E-Cadherin loss associated with EMT promotes radioresistance in human tumor cells

• Published in: Radiotherapy and oncology Vol. 99; no. 3; pp. 392 - 397
• Main Authors: Theys, Jan, Jutten, Barry, Habets, Roger, Paesmans, Kim, Groot, Arjan J, Lambin, Philippe, Wouters, Brad G, Lammering, Guido, Vooijs, Marc
• Format: Journal Article
• Language: English
• Published: Ireland Elsevier Ireland Ltd 01.06.2011
• Subjects: Analysis of Variance; Blotting, Western; Cadherins - metabolism; Cell Hypoxia; Cell Line, Tumor; Cell Survival - radiation effects; Cell Transformation, Neoplastic; E-Cadherin; EMT; Epithelial Cells - metabolism; Epithelial Cells - pathology; Gene Expression Regulation, Neoplastic; Hematology, Oncology and Palliative Medicine; Humans; Immunoenzyme Techniques; Mesoderm - metabolism; Mesoderm - pathology; Microenvironment; Neoplasms - genetics; Neoplasms - metabolism; Neoplasms - pathology; Phenotype; Radiation Tolerance; Radioresistance; Real-Time Polymerase Chain Reaction; Signal Transduction; Tumor hypoxia; Tumor Microenvironment; Tumor hypoxia; Radioresistance; Microenvironment; EMT; E-Cadherin
• ISSN: 0167-8140; 1879-0887
• DOI: 10.1016/j.radonc.2011.05.044

Abstract Background and purpose Hypoxia is a hallmark of solid cancers and associated with metastases and treatment failure. During tumor progression epithelial cells often acquire mesenchymal features, a phenomenon known as epithelial-to-mesenchymal transition (EMT). Intratumoral hypoxia has been linked to EMT induction. We hypothesized that signals from the tumor microenvironment such as growth factors and tumor oxygenation collaborate to promote EMT and thereby contribute to radioresistance.

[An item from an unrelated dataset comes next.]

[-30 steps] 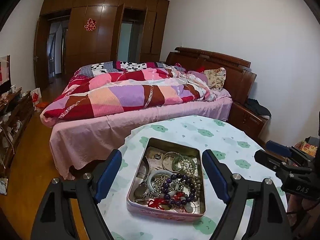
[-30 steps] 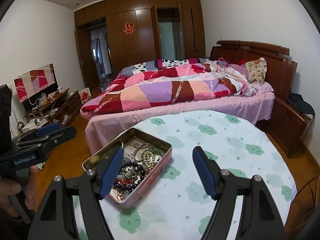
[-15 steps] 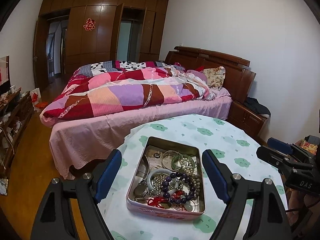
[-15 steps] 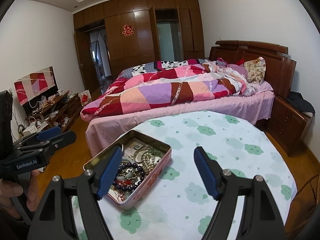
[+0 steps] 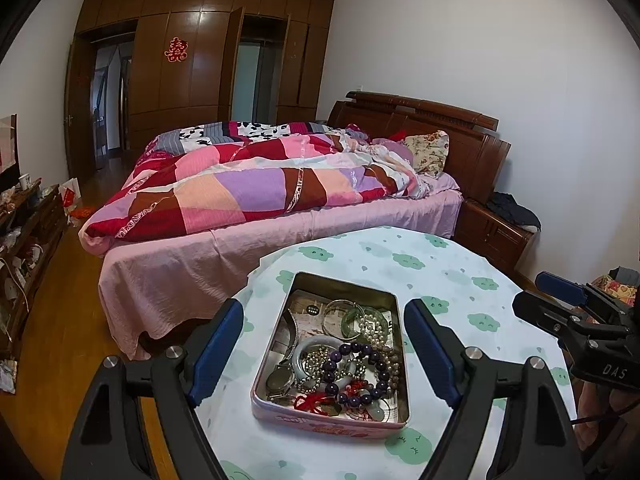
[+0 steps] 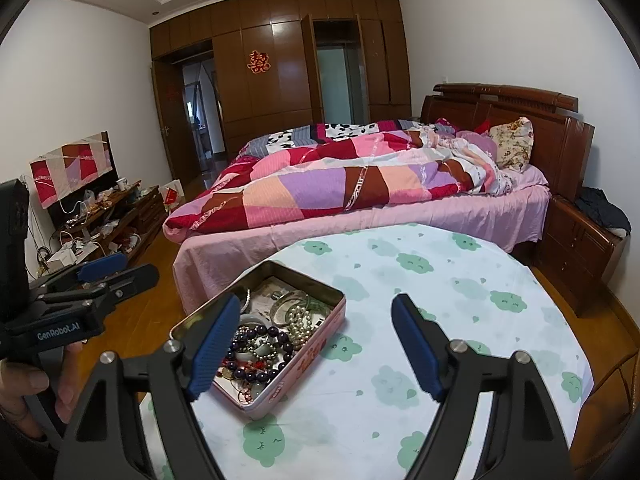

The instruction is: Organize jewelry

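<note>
An open pink tin (image 5: 328, 420) sits on the round table (image 5: 440, 272) and holds tangled jewelry: a purple bead bracelet (image 5: 334, 366), a pearl strand (image 5: 368, 324), silver bangles and a watch. My left gripper (image 5: 323, 305) hovers open above the tin's near side, its pads touching nothing. In the right wrist view the tin (image 6: 312, 356) lies to the lower left, with the purple beads (image 6: 256, 330) and the pearls (image 6: 300, 324) showing. My right gripper (image 6: 317, 300) hangs above the tin's right corner; its jaws are opening and grip nothing.
The table (image 6: 440, 280) has a white cloth with green clouds. Beyond it stands a bed (image 6: 360, 184) with a patchwork quilt, and a nightstand (image 6: 580, 240) at the right. A cluttered TV stand (image 6: 112, 220) lines the left wall. A hand (image 6: 24, 388) holds the left gripper's handle.
The right gripper's jaws have spread slightly wider. Both hands and the tin have stayed where they were.
</note>
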Demonstrator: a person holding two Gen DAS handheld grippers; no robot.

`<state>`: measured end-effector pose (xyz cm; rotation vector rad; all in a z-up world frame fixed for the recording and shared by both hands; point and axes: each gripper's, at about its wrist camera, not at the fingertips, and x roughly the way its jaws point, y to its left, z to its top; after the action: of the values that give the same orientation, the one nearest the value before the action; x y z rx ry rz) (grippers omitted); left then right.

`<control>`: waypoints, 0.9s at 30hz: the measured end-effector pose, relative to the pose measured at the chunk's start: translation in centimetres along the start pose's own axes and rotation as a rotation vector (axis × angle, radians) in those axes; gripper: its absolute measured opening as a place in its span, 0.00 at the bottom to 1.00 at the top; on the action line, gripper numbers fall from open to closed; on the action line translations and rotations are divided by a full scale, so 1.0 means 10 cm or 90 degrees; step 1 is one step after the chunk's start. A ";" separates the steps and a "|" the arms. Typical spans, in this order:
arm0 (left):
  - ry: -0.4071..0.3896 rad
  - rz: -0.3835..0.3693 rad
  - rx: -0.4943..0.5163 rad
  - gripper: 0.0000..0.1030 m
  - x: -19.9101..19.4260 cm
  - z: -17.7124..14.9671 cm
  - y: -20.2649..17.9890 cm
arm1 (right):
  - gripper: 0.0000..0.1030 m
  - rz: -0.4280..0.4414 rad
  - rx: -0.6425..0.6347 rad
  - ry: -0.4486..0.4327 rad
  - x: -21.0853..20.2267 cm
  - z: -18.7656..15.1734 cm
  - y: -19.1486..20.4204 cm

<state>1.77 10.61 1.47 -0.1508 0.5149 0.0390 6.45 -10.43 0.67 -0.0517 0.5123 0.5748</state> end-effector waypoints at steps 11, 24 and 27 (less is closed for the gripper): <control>0.005 -0.005 -0.001 0.80 0.00 -0.03 0.00 | 0.80 0.000 0.000 -0.001 0.00 0.00 0.00; 0.008 -0.011 0.015 0.80 0.01 -0.05 -0.05 | 0.81 0.000 0.000 -0.003 -0.01 0.00 0.00; 0.011 -0.012 0.012 0.80 0.01 -0.05 -0.05 | 0.82 0.000 0.000 -0.004 -0.01 0.01 0.01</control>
<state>1.68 10.09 1.03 -0.1378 0.5305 0.0141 6.34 -10.44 0.81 -0.0506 0.5059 0.5743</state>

Materials and methods Gene expression changes under hypoxia were analyzed using microarray and validated by qRT-PCR. Conversion of epithelial phenotype upon hypoxic exposure, TGFβ addition or oncogene activation was investigated by Western blot and immunofluorescence. Cell survival following ionizing radiation was assayed using clonogenic survival. Results Upon hypoxia, TGFβ addition or EGFRvIII expression, MCF7, A549 and NMuMG epithelial cells acquired a spindle shape and lost cell–cell contacts. Expression of epithelial markers such as E-cadherin decreased, whereas mesenchymal markers such as vimentin and N-cadherin increased. Combining hypoxia with TGFβ or EGFRvIII expression, lead to more rapid and pronounced EMT-like phenotype. Interestingly, E-cadherin expression and the mesenchymal appearance were reversible upon reoxygenation. Mesenchymal conversion and E-cadherin loss were associated with radioresistance. Conclusions Our findings describe a mechanism by which the tumor microenvironment may contribute to tumor radioresistance via E-cadherin loss and EMT.